Zbiór ukazał się po raz pierwszy w 1997 roku, a polskie tłumaczenie sięga do publikacji rozszerzonej z roku 2006. Jest w tej książce wszystko. Dyskurs i paradygmat, symulakrum i dekonstrukcja, metajęzyk i kontrhistoria. Trafiają się erupcje kuriozalnej elokwencji: Rama dąży do eteryczności i dematerializacji masy, bryła zaś jest telluryczna, osadzając się coraz głębiej w ziemi (str. 287).
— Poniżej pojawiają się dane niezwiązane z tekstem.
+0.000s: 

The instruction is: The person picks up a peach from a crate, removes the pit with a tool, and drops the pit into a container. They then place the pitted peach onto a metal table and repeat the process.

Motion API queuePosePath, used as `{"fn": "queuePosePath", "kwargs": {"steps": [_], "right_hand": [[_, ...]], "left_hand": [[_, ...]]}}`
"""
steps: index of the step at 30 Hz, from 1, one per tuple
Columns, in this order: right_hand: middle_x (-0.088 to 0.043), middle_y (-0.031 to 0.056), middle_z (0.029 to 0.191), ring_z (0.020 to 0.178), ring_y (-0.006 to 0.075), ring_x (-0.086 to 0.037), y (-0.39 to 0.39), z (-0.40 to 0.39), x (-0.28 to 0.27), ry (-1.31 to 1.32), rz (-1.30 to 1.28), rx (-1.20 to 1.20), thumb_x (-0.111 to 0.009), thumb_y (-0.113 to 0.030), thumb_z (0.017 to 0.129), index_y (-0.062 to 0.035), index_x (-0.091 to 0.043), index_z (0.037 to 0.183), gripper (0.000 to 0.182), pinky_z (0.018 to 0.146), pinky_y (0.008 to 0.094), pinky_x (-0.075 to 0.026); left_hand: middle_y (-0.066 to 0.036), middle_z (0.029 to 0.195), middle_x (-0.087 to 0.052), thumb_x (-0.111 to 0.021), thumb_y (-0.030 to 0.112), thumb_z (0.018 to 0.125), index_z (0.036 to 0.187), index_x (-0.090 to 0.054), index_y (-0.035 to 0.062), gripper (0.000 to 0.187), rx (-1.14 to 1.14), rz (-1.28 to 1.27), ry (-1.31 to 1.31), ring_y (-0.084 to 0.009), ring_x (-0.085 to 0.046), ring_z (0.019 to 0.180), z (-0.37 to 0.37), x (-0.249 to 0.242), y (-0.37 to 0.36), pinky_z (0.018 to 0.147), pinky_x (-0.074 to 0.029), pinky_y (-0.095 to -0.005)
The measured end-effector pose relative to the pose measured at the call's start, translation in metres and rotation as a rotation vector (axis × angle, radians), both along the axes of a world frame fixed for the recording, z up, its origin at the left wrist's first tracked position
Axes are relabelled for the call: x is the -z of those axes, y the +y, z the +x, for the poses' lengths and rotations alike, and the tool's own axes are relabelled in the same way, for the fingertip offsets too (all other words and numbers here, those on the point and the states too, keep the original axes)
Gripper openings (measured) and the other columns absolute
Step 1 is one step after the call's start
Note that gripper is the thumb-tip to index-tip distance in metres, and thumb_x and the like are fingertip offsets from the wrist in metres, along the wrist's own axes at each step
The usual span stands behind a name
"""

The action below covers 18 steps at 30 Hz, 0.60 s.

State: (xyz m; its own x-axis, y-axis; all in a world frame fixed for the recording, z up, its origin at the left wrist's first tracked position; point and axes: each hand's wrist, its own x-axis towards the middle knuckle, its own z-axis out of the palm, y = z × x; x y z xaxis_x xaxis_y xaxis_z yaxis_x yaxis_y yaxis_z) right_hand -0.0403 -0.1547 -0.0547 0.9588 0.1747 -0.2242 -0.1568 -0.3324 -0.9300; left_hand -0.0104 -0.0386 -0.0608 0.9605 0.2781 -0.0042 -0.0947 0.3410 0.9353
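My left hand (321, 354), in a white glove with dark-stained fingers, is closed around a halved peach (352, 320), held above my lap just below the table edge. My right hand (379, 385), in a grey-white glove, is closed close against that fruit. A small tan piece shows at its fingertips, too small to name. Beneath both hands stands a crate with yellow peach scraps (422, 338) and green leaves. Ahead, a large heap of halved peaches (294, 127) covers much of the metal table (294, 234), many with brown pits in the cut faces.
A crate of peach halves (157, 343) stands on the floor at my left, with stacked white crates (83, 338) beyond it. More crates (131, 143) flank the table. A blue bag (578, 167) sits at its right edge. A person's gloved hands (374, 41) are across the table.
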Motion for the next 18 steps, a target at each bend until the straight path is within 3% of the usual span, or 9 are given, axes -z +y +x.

Być może sens niektórych wypowiedzi ulotnił się wraz z ich przetłumaczeniem na język polski. Być może zagubił się gdzieś wcześniej po drodze; wszystkie teksty przełożono z angielskiego wydania, a tym samym refleksje autorów z innych obszarów językowych przeszły dwukrotną transformację. Tak się stało chociażby z fragmentami autorstwa Włochów (Aldo Rossi, Giancarlo de Carlo), ale też prawdopodobnie Japończyków (Tadao Ando, Kisho Kurokawa) i pochodzących z Luksemburga braci Krierów.

Lektura nasuwa pewną analogię. W jednej z części przygód Baltazara Gąbki, podróżnicy spotykają bajkowe stworzenia – czy to świerszcze, czy pasikoniki – którym przytrafiło się pożreć zbiory biblioteki poezji. Po wchłonięciu takiej strawy, tyleż materialnej, co duchowej, sympatyczne zwierzątka przyswoiły poetykę zjedzonych wierszy, by znienacka wypalać zaskakującymi cytatami: miliony gwiazd czesane wiatrem historii albo zielone skrzypce rozbijam o krawędzie przeznaczeń...

Autorzy zgromadzonych przez Jencksa wypowiedzi przywołują autorytety ze sprawdzonego zestawu: Barthes, Baudrillard, Deleuze, Derrida, Eco, Foucault, Habermas. I obowiązkowo – oczywiście – Hannah Arendt. Im podnioślejszy ton publikacji, tym bardziej drażnią częste gafy ortografii, literówki czy błędy redakcyjne: esprit Parisian i W stronę architekturze (str. 31), podać w wątpliwość (str. 289). Irytacja może przejść w chichot przy nazwach własnych: de Stlij (str. 34), Carlo Aymoni (str. 53), Aqarian Press (str. 176), Harvard Graduale School (str. 389), Vitra Fire Stadion (str. 411) czy willa Savoy (str. 234).

W nagromadzeniu tej napuszonej erudycji umykają wcale liczne ciche teksty przywracające wiarę, że o sprawach ważnych można mówić mądrze bez uciekania się do postsprzecznego metajęzyka. Ciekawie brzmią wypowiedzi Josepha Rykwerta, duetu Andreas Duany i Elizabeth Plater-Zyberk, Hassana Fathy. Autentycznie brzmi Frank Gehry w wywiadzie przeprowadzonym na początku lat 90. czy przedstawiający swoje credo Richard Rogers.